Work request: Below is a block of entries; repeat exactly the lines starting at the line that contains "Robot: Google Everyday" and ending at the line that contains "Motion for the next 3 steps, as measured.", both included.

Data records:
◆ ◆ ◆ ◆ ◆

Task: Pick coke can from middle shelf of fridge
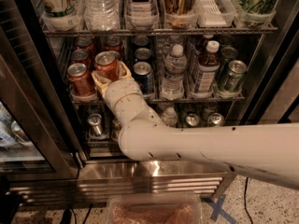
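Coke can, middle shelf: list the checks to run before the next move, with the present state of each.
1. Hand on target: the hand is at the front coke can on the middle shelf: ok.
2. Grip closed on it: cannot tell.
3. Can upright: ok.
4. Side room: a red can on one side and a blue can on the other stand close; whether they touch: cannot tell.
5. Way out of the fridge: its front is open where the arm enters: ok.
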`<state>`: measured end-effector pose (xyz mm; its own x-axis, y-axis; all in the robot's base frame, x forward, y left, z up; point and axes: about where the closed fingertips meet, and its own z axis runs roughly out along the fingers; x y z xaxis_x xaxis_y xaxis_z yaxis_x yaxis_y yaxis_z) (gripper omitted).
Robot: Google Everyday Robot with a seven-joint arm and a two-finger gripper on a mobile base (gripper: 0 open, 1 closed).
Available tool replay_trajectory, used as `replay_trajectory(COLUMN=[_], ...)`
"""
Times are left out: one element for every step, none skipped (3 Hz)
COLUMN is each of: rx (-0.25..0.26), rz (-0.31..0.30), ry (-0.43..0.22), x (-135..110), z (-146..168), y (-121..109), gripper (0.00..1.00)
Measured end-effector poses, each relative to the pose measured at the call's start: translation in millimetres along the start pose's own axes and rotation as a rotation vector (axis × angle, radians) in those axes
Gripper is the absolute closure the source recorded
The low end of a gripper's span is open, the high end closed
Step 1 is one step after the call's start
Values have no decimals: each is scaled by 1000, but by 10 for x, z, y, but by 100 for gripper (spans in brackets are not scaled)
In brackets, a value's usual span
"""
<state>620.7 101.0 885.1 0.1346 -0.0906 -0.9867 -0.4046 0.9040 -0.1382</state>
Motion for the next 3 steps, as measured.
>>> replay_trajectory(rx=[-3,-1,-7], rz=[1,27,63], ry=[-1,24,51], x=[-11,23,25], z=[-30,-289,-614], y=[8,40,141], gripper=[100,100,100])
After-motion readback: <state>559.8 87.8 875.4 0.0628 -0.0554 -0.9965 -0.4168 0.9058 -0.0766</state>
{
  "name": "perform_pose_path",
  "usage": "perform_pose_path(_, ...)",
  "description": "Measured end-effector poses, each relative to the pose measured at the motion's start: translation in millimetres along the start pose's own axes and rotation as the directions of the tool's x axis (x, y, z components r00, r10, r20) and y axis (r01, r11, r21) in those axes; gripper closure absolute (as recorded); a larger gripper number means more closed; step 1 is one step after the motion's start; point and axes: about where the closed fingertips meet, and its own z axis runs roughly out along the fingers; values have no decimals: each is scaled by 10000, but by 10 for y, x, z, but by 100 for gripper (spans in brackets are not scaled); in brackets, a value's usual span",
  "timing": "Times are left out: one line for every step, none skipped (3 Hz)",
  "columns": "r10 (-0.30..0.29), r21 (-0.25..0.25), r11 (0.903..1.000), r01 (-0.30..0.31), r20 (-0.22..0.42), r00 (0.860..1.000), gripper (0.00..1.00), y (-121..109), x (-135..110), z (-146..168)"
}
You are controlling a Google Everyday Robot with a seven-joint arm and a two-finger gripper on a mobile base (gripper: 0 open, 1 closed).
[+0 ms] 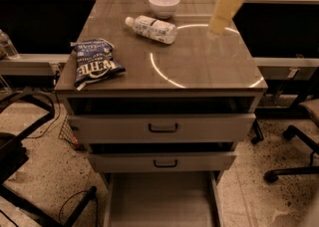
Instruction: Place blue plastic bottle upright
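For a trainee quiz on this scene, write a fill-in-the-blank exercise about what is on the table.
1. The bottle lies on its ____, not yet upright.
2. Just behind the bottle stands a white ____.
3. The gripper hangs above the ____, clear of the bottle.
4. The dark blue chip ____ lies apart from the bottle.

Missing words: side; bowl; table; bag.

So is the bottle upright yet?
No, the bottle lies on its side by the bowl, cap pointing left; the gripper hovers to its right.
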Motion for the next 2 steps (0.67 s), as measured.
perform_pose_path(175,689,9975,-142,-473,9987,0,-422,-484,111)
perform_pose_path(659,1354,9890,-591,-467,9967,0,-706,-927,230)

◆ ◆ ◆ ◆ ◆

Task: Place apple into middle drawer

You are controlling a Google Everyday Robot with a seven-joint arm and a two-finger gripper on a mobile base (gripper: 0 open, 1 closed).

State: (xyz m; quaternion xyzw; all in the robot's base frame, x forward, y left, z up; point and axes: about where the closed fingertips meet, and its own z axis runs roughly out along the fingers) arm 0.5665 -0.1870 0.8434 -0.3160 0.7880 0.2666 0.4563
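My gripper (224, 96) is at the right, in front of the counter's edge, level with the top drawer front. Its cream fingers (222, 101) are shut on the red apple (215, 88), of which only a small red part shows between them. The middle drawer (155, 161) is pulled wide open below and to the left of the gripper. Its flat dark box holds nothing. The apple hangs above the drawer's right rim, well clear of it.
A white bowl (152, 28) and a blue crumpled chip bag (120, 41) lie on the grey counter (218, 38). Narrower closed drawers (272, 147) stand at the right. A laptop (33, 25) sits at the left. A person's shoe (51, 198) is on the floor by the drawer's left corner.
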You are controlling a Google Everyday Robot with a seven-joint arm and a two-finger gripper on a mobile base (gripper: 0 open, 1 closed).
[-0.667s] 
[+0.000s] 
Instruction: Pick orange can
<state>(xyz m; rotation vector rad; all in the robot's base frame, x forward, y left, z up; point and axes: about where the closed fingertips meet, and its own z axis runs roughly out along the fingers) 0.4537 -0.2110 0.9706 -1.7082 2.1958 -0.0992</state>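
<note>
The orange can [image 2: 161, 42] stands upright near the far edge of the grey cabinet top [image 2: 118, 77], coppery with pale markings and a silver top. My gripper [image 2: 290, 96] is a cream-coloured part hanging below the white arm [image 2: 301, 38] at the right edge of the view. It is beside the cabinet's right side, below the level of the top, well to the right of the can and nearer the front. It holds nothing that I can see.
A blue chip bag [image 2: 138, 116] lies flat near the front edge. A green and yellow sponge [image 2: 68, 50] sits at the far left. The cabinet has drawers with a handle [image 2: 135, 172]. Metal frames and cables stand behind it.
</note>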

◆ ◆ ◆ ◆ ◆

Exercise result:
Robot: Google Everyday Robot with a seven-joint arm and a two-finger gripper on a mobile base (gripper: 0 open, 1 closed).
Available tool replay_trajectory, used as `replay_trajectory(COLUMN=[_], ...)`
"""
Times are left out: one element for every step, none skipped (3 Hz)
COLUMN is each of: rx (-0.25..0.26), rz (-0.31..0.30), ry (-0.43..0.22), x (-135..110), z (-146..168), y (-121..109), gripper (0.00..1.00)
Measured end-effector poses, each relative to the pose measured at the call's start: translation in millimetres along the start pose's own axes and rotation as a rotation vector (axis × angle, radians) in those axes
Gripper is the absolute closure the source recorded
The low end of a gripper's span is open, the high end closed
Step 1 is one step after the call's start
Values have no decimals: each is scaled by 1000, but by 10 for x, z, y, but by 100 for gripper (spans in brackets are not scaled)
In brackets, a value's usual span
"""
<state>620.7 101.0 885.1 0.1346 -0.0906 -0.9867 -0.4046 0.9040 -0.1382</state>
Motion for the next 3 steps, as measured.

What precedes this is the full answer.